→ EXERCISE AIM
In the listing that follows, the range to quote begins at the line that has "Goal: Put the" and ends after the line that has "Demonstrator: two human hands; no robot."; quote it verbatim and add nothing.

→ RECORDS FOR THIS EXERCISE

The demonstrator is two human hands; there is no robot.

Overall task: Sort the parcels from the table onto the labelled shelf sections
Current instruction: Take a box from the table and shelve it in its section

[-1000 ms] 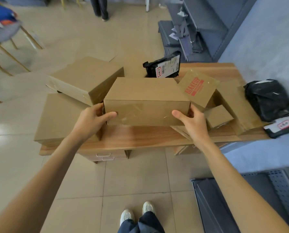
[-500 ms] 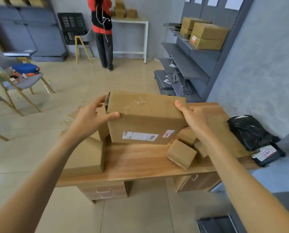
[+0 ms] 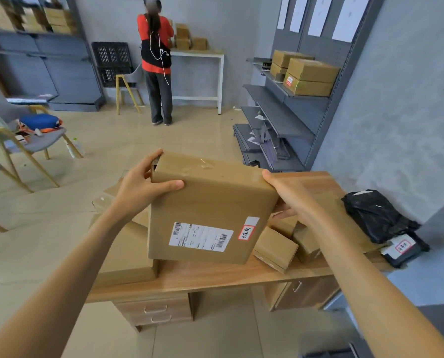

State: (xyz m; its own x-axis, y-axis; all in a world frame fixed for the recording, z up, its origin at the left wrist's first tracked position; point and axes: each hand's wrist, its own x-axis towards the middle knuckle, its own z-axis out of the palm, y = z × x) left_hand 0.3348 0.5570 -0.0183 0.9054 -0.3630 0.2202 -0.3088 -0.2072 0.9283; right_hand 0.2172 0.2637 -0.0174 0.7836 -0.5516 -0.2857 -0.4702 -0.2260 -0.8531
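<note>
Cardboard, stiff and square-edged: the box point(image 3: 210, 208) is held up above the worktop's point(image 3: 215, 276) front edge, tilted so its labelled face looks at the camera. The left hand point(image 3: 143, 184) grips its upper left corner, thumb across the front and fingers round the side; the right hand point(image 3: 290, 195) clasps the upper right corner, its fingers out of sight behind. The panels show no sag, so it should carry well by two opposite edges as now. Tape across the top looks glossy and may be slick under a thumb, so bare card is the better hold. Its weight cannot be read, though two hands at the top corners suggest it is not heavy.

The white shipping label point(image 3: 200, 236) is too small to read, and the red-bordered sticker point(image 3: 246, 232) beside it is only partly legible. The box hides the worktop's middle. The paper sheets point(image 3: 319, 15) above the shelves point(image 3: 288, 120) are cut off at the top, their markings unreadable. Small boxes point(image 3: 275, 249) crowd the right side.
</note>
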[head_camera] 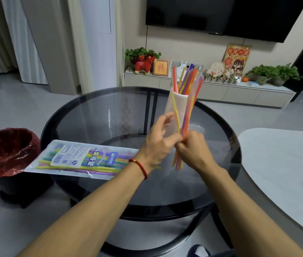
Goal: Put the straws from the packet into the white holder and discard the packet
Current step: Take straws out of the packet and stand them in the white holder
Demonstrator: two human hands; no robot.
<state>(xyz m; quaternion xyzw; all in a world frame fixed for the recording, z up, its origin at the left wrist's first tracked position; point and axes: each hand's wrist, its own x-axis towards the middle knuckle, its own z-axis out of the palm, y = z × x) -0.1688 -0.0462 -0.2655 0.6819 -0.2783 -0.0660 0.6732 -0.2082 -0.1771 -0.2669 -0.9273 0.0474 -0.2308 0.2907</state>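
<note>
My right hand (193, 151) grips a bundle of coloured straws (185, 117) in front of the white ribbed holder (174, 110), which stands on the round glass table (95, 115). Several straws stand in the holder, their tips fanning above its rim. My left hand (160, 140) is beside the bundle, its fingers touching the straws at the right hand's grip; blur hides whether it pinches one. The straw packet (80, 158) lies flat on the table's left side, with coloured straws still showing inside it.
A dark bin with a red liner (6, 151) stands on the floor left of the table. A white table (286, 164) edges in at the right. Behind are a low TV cabinet (221, 91) with ornaments and plants, and curtains at the left.
</note>
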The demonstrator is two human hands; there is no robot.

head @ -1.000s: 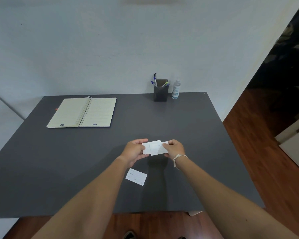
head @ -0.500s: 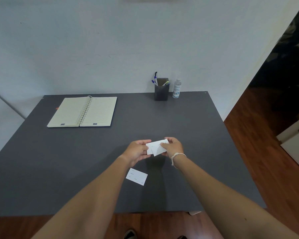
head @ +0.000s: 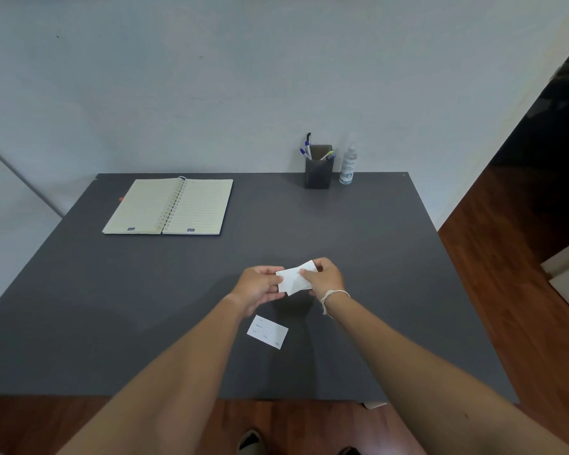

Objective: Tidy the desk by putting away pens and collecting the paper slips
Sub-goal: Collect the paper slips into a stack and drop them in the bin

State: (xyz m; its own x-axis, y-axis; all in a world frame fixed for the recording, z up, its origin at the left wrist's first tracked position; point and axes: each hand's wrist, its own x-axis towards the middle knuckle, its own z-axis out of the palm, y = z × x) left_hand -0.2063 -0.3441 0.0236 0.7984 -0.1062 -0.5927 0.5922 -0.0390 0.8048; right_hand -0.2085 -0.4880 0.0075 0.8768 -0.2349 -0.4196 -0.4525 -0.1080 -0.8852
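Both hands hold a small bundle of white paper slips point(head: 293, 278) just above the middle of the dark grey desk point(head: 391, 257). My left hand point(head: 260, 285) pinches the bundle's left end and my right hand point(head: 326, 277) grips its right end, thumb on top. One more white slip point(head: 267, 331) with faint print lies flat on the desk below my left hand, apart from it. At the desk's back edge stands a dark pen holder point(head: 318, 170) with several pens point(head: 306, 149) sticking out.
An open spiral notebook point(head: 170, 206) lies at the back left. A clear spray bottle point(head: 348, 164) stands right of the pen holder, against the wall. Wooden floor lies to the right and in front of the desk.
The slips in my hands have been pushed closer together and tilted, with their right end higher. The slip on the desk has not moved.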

→ WORKED SOLUTION
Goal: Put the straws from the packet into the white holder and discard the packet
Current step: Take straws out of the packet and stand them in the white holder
Demonstrator: two human hands; no robot.

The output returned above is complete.